◆ ASSIGNMENT ◆
Every entry below needs to be repeated exactly as written.
══════════
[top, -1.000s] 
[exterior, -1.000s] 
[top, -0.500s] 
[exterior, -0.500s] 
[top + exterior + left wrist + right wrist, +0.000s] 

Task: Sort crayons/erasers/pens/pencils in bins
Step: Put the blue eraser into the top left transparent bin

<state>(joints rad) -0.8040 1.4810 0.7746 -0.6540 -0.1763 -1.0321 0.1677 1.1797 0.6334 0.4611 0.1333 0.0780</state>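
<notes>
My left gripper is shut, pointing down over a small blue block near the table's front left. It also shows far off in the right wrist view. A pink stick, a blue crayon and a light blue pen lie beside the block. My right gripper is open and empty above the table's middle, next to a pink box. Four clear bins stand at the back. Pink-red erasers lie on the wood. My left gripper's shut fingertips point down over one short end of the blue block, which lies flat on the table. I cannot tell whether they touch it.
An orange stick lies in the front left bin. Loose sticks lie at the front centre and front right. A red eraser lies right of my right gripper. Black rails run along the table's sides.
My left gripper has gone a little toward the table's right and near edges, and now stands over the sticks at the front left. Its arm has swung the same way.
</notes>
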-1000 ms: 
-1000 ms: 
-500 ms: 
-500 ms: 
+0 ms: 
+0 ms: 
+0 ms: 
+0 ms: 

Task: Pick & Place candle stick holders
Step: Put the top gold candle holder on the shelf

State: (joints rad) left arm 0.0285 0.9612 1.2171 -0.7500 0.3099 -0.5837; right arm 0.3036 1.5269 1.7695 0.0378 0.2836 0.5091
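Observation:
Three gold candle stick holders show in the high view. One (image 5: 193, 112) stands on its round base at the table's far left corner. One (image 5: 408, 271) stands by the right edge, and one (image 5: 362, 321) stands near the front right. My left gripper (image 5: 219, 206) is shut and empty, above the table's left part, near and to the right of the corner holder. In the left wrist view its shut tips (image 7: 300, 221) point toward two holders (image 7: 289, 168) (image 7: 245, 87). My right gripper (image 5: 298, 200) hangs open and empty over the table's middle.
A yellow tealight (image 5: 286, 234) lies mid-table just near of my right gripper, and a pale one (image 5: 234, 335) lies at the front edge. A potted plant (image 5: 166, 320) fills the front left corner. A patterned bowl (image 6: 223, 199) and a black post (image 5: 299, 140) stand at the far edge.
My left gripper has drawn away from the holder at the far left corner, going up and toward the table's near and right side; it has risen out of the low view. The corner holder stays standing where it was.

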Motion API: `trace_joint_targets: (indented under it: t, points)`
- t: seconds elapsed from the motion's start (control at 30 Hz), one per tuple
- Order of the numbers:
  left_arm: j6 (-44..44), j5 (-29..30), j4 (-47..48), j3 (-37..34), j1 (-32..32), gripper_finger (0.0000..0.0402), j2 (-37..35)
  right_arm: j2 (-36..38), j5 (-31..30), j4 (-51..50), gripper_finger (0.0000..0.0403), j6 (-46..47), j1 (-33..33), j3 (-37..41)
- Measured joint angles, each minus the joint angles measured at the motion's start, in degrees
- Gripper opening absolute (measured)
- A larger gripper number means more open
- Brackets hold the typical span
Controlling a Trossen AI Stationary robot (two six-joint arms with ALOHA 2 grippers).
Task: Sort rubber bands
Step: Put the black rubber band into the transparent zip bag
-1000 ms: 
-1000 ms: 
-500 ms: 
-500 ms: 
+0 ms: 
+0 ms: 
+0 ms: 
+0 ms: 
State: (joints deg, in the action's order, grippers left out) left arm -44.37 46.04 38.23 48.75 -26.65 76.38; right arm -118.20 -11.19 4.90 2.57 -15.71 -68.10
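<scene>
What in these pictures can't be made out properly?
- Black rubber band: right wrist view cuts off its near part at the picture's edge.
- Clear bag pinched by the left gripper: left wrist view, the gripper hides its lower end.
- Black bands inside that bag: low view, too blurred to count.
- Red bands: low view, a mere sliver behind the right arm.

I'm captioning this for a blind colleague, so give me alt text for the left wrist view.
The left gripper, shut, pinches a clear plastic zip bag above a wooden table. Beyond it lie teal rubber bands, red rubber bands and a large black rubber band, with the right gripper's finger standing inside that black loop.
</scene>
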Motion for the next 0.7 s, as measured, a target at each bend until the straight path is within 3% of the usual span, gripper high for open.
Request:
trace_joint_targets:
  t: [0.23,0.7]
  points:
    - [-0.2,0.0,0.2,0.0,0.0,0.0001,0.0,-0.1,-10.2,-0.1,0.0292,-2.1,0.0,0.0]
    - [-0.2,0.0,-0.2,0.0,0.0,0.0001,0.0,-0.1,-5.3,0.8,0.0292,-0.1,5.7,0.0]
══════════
◆ TASK RESULT ◆
[top, -1.000s] 
[exterior, -1.000s] 
[top, -0.500s] 
[exterior, -0.500s] 
[top + exterior + left wrist + right wrist, +0.000s] 

Task: Sort crayons/erasers/pens/pencils in bins
Step: Put the blue eraser into the top left transparent bin

<state>(joints rad) -0.8040 1.4810 0.7746 -0.6540 -0.1763 -1.0321 0.1677 1.1797 0.6334 0.4611 0.1333 0.0780</state>
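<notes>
My left gripper is shut, pointing down over a small blue block near the table's front left. It also shows far off in the right wrist view. A pink stick, a blue crayon and a light blue pen lie beside the block. My right gripper is open and empty above the table's middle, next to a pink box. Four clear bins stand at the back. Pink-red erasers lie on the wood. My left gripper's shut fingertips point down over one short end of the blue block, which lies flat on the table. I cannot tell whether they touch it.
An orange stick lies in the front left bin. Loose sticks lie at the front centre and front right. A red eraser lies right of my right gripper. Black rails run along the table's sides.
My left gripper has gone a little toward the table's right and near edges, and now stands over the sticks at the front left. Its arm has swung the same way.
</notes>
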-1000 ms: 
-1000 ms: 
-500 ms: 
-500 ms: 
+0 ms: 
+0 ms: 
+0 ms: 
+0 ms: 

Task: Pick & Place candle stick holders
Step: Put the top gold candle holder on the shelf

State: (joints rad) left arm 0.0285 0.9612 1.2171 -0.7500 0.3099 -0.5837; right arm 0.3036 1.5269 1.7695 0.0378 0.2836 0.5091
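Observation:
Three gold candle stick holders show in the high view. One (image 5: 193, 112) stands on its round base at the table's far left corner. One (image 5: 408, 271) stands by the right edge, and one (image 5: 362, 321) stands near the front right. My left gripper (image 5: 219, 206) is shut and empty, above the table's left part, near and to the right of the corner holder. In the left wrist view its shut tips (image 7: 300, 221) point toward two holders (image 7: 289, 168) (image 7: 245, 87). My right gripper (image 5: 298, 200) hangs open and empty over the table's middle.
A yellow tealight (image 5: 286, 234) lies mid-table just near of my right gripper, and a pale one (image 5: 234, 335) lies at the front edge. A potted plant (image 5: 166, 320) fills the front left corner. A patterned bowl (image 6: 223, 199) and a black post (image 5: 299, 140) stand at the far edge.
My left gripper has drawn away from the holder at the far left corner, going up and toward the table's near and right side; it has risen out of the low view. The corner holder stays standing where it was.
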
Motion API: `trace_joint_targets: (indented under it: t, points)`
- t: seconds elapsed from the motion's start (control at 30 Hz), one per tuple
- Order of the numbers:
  left_arm: j6 (-44..44), j5 (-29..30), j4 (-47..48), j3 (-37..34), j1 (-32..32), gripper_finger (0.0000..0.0402), j2 (-37..35)
  right_arm: j2 (-36..38), j5 (-31..30), j4 (-51..50), gripper_finger (0.0000..0.0403), j6 (-46..47), j1 (-33..33), j3 (-37..41)
- Measured joint angles, each minus the joint angles measured at the motion's start, in degrees
- Gripper opening absolute (measured)
- A larger gripper number means more open
- Brackets hold the typical span
Controlling a Trossen AI Stationary robot (two six-joint arms with ALOHA 2 grippers).
Task: Sort rubber bands
Step: Put the black rubber band into the transparent zip bag
-1000 ms: 
-1000 ms: 
-500 ms: 
-500 ms: 
+0 ms: 
+0 ms: 
+0 ms: 
+0 ms: 
State: (joints deg, in the action's order, grippers left out) left arm -44.37 46.04 38.23 48.75 -26.65 76.38; right arm -118.20 -11.19 4.90 2.57 -15.71 -68.10
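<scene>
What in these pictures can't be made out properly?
- Black rubber band: right wrist view cuts off its near part at the picture's edge.
- Clear bag pinched by the left gripper: left wrist view, the gripper hides its lower end.
- Black bands inside that bag: low view, too blurred to count.
- Red bands: low view, a mere sliver behind the right arm.

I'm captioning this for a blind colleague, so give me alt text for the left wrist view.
The left gripper, shut, pinches a clear plastic zip bag above a wooden table. Beyond it lie teal rubber bands, red rubber bands and a large black rubber band, with the right gripper's finger standing inside that black loop.
</scene>
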Motion for the next 0.7 s, as measured, a target at each bend until the straight path is within 3% of the usual span, gripper high for open.
Request:
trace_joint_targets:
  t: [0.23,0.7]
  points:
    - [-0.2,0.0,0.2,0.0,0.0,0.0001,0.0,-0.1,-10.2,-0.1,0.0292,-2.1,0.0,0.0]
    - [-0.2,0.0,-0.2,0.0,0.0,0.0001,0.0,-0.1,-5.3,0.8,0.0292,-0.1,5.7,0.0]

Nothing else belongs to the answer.